--- Supplied material Enclosed Below ---

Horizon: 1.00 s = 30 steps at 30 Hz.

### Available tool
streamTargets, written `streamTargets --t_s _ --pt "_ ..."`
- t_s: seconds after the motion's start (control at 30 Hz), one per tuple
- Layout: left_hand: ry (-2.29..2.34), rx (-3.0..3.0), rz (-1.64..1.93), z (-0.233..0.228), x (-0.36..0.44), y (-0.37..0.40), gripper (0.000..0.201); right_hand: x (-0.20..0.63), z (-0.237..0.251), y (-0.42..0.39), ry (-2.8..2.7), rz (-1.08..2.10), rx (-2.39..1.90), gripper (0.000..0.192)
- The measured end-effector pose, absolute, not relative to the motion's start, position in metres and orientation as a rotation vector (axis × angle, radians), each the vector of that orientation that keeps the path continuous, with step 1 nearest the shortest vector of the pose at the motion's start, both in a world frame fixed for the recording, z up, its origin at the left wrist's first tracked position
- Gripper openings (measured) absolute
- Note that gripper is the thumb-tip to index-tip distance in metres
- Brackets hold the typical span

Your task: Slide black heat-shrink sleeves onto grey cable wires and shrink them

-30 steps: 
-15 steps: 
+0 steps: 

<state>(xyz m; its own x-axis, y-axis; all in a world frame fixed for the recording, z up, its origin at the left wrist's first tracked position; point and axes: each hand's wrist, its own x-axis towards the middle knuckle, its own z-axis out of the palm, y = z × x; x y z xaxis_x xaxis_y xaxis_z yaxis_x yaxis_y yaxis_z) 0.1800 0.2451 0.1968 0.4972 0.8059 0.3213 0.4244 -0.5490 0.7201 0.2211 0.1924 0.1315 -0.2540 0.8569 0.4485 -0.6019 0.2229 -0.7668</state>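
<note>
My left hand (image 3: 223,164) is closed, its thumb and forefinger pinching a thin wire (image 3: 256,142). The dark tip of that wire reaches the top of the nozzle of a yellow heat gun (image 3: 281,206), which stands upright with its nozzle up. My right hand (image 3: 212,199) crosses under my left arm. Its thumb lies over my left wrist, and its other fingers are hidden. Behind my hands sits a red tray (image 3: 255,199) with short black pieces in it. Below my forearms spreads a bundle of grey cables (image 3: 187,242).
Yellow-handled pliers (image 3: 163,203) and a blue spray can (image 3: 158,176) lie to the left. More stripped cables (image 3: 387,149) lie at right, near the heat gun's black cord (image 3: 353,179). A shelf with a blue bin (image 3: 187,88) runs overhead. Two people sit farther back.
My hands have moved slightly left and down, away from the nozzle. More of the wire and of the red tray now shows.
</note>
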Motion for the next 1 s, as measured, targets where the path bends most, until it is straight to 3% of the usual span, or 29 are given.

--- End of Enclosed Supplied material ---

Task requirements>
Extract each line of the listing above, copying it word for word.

Solution to this task>
Horizon: 1.00 s = 30 steps at 30 Hz.

### Available tool
streamTargets, written `streamTargets --t_s _ --pt "_ ..."`
- t_s: seconds after the motion's start (control at 30 Hz), one per tuple
- Layout: left_hand: ry (-2.29..2.34), rx (-3.0..3.0), rz (-1.64..1.93), z (-0.233..0.228), x (-0.36..0.44), y (-0.37..0.40), gripper (0.000..0.201); right_hand: x (-0.20..0.63), z (-0.237..0.251), y (-0.42..0.39), ry (-2.8..2.7), rz (-1.08..2.10), rx (-2.39..1.90), gripper (0.000..0.192)
- The measured end-effector pose, absolute, not relative to the motion's start, position in metres and orientation as a rotation vector (axis × angle, radians), each the vector of that orientation that keeps the path continuous, with step 1 nearest the shortest vector of the pose at the motion's start, both in a world frame fixed for the recording, z up, its origin at the left wrist's first tracked position
- Gripper openings (measured) absolute
- Note that gripper is the thumb-tip to index-tip distance in metres
- Brackets hold the typical span

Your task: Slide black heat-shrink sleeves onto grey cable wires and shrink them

-30 steps: 
-15 steps: 
+0 steps: 

<state>(xyz m; its own x-axis, y-axis; all in a world frame fixed for the recording, z up, its origin at the left wrist's first tracked position; point and axes: each hand's wrist, its own x-axis towards the middle knuckle, its own z-axis out of the palm, y = z × x; x y z xaxis_x xaxis_y xaxis_z yaxis_x yaxis_y yaxis_z) 0.1800 0.2451 0.1968 0.4972 0.8059 0.3213 0.4244 -0.5490 0.7201 0.2211 0.1924 0.1315 -0.2540 0.8569 0.4485 -0.6019 0.2229 -0.7668</state>
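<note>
My left hand (image 3: 223,164) is closed, its thumb and forefinger pinching a thin wire (image 3: 256,142). The dark tip of that wire reaches the top of the nozzle of a yellow heat gun (image 3: 281,206), which stands upright with its nozzle up. My right hand (image 3: 212,199) crosses under my left arm. Its thumb lies over my left wrist, and its other fingers are hidden. Behind my hands sits a red tray (image 3: 255,199) with short black pieces in it. Below my forearms spreads a bundle of grey cables (image 3: 187,242).
Yellow-handled pliers (image 3: 163,203) and a blue spray can (image 3: 158,176) lie to the left. More stripped cables (image 3: 387,149) lie at right, near the heat gun's black cord (image 3: 353,179). A shelf with a blue bin (image 3: 187,88) runs overhead. Two people sit farther back.
My hands have moved slightly left and down, away from the nozzle. More of the wire and of the red tray now shows.
</note>
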Motion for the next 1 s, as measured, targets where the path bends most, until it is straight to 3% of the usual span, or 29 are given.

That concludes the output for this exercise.